● **DIRECTIONS FOR THIS TASK**: All lines below containing the string "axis" are to be copied.

● **EXERCISE DATA**:
- - -

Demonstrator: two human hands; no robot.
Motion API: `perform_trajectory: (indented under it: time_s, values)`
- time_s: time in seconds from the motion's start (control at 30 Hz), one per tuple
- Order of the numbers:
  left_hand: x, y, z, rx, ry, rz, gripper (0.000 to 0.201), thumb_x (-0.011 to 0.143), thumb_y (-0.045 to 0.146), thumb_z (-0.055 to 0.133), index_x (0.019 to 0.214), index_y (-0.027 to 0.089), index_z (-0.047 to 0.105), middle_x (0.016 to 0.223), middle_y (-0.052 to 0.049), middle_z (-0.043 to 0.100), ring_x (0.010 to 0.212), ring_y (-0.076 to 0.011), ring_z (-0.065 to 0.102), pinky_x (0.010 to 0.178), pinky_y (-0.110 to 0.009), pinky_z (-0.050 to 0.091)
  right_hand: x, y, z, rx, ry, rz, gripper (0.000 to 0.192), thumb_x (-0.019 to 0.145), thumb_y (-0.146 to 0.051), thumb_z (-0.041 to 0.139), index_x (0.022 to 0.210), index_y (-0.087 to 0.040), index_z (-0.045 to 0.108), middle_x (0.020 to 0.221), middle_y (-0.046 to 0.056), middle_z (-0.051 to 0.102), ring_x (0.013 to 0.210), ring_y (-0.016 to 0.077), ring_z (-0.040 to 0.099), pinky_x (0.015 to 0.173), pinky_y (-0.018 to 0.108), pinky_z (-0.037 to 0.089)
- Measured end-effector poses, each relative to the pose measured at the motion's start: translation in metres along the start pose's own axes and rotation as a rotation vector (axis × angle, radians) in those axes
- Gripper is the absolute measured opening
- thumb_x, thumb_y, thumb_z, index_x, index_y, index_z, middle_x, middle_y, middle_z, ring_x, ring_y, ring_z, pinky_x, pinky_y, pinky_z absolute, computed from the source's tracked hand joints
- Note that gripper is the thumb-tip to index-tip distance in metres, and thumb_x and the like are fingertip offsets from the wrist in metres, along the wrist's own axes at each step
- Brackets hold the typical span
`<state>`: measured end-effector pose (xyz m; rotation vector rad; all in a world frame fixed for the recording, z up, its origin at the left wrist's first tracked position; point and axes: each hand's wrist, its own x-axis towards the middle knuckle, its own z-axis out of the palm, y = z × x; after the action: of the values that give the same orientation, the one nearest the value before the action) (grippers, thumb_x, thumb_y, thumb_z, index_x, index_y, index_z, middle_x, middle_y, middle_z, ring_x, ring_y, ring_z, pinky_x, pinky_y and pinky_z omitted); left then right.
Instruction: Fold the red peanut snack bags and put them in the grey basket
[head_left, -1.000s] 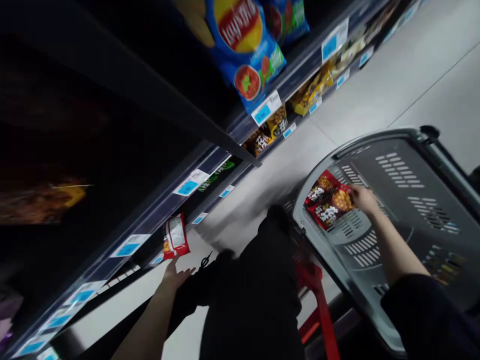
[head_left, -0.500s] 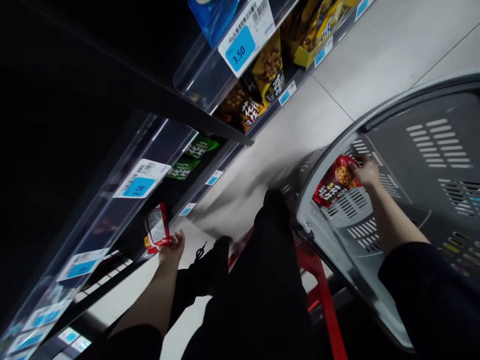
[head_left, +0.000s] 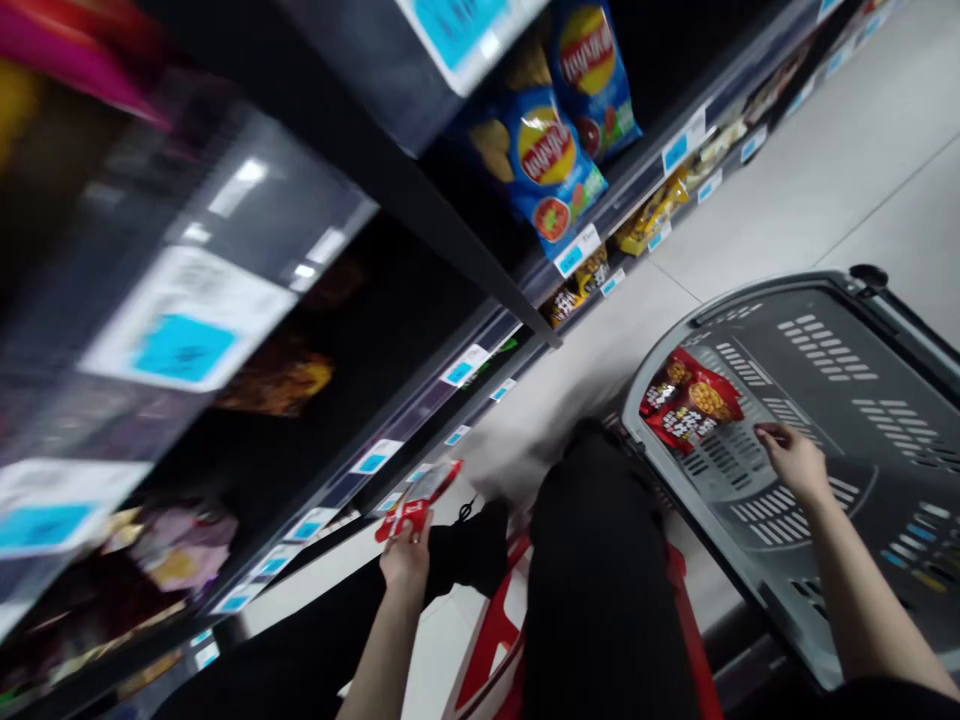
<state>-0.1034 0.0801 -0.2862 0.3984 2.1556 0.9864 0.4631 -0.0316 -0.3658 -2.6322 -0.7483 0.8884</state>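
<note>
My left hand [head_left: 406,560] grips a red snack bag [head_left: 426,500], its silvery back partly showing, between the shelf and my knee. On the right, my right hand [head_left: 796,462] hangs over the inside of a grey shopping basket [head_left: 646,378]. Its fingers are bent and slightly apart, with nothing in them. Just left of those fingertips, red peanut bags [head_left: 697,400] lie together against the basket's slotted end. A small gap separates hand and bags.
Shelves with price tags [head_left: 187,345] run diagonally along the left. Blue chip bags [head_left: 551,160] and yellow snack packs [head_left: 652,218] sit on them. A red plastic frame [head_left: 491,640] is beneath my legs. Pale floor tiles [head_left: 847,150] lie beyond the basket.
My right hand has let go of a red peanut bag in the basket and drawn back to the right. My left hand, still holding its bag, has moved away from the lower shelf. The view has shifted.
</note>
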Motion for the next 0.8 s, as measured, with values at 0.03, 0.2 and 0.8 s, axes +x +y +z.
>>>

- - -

● **ANSWER FOR THIS EXERCISE**:
- Measured end-effector poses, each relative to the pose measured at the motion's start: translation in metres along the start pose's own axes and rotation as a rotation vector (axis × angle, radians) in those axes
`<state>`: measured end-effector pose (xyz m; rotation vector rad; all in a world frame fixed for the recording, z up, its origin at the left wrist's first tracked position; point and axes: each hand's wrist, its own x-axis towards the middle knuckle, its own z-axis out of the palm, y = z × x; after the action: of the values that give the same orientation, the one nearest the value before the action) (grippers, thumb_x, thumb_y, thumb_z, index_x, index_y, index_z, middle_x, middle_y, middle_z, ring_x, ring_y, ring_z, pinky_x, pinky_y and pinky_z omitted); left then right.

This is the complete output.